One evening a few months ago I was at the diner with CSF students.   They were talking about Doctor Who.  There was probably a new student who had just confessed to not ever seeing it.  I recall Elizabeth made an interesting comment – “I never tell people to watch Doctor Who.  I just talk about how much I enjoy it and they want to watch it.”

“And there’s your lesson on evangelism for the night,” was my response.

Too often we Christians create this huge pressure to sell Jesus to unwilling customers.  We approach it like a used-car salesman.  We hate it though as deep down we feel dirty…kind of like our stereotype of a used-car salesman.  But this is not what evangelism is.

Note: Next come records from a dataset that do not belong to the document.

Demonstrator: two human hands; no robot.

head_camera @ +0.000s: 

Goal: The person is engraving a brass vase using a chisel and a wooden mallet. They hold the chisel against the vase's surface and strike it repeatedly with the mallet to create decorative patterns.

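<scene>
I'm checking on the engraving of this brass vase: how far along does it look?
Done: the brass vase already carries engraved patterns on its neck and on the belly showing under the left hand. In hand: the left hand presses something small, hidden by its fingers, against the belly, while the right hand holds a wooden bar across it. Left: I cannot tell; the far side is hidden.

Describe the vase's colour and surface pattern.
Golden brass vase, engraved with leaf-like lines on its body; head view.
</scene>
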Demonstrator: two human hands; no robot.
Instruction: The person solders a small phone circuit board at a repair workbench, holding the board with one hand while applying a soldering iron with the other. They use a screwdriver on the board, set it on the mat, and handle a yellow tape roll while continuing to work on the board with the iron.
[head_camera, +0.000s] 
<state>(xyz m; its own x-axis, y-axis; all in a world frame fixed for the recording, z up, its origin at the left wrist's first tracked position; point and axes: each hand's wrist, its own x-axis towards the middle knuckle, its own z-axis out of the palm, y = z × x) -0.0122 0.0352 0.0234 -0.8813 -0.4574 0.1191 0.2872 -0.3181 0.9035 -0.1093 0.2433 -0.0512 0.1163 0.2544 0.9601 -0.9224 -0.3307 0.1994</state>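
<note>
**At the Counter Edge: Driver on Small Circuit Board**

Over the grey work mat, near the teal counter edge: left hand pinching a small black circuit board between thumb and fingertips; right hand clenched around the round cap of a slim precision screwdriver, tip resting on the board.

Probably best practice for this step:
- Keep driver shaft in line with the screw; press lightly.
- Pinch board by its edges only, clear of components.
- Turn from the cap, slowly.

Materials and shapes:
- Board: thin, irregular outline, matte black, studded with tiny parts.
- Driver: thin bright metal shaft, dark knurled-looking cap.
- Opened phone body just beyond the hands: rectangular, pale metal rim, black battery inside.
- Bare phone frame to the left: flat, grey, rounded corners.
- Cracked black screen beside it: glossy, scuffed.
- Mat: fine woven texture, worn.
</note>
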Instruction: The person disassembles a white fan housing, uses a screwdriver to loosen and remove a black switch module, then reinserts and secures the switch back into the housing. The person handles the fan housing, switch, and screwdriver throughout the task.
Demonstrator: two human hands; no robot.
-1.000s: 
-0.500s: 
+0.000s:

What if evangelism is simply talking about what we are passionate about, what defines us, and what if this is primarily Jesus Christ?  I don’t need to take a class to learn how to tell someone I love my wife.  If you spend time talking to me, my likes and dislikes will come out.  And just as people may watch a television show we are very excited about, they may decide to visit our church or crack a Bible due to our excitement.

I feel the need to add a caution – this is not a program.  This does not mean we need to artificially create a false-excitement for the Jesus.  When I talk about my wife, or a book I really liked, or a movie I saw recently, I don’t pretend to like it out of outside pressure to get you to like it.  I really and truly love something and it naturally bubbles out of me.

So the challenge for me, the challenge I give my students and those reading this now, is to get to know Jesus.  Read the gospels, encounter the real and amazing person at the core of our faith.  I believe through this you won’t help but talk about him.   As you do, you’ll find others are wanting to marathon the Gospels much like marathoning episodes of Doctor Who on Netflix.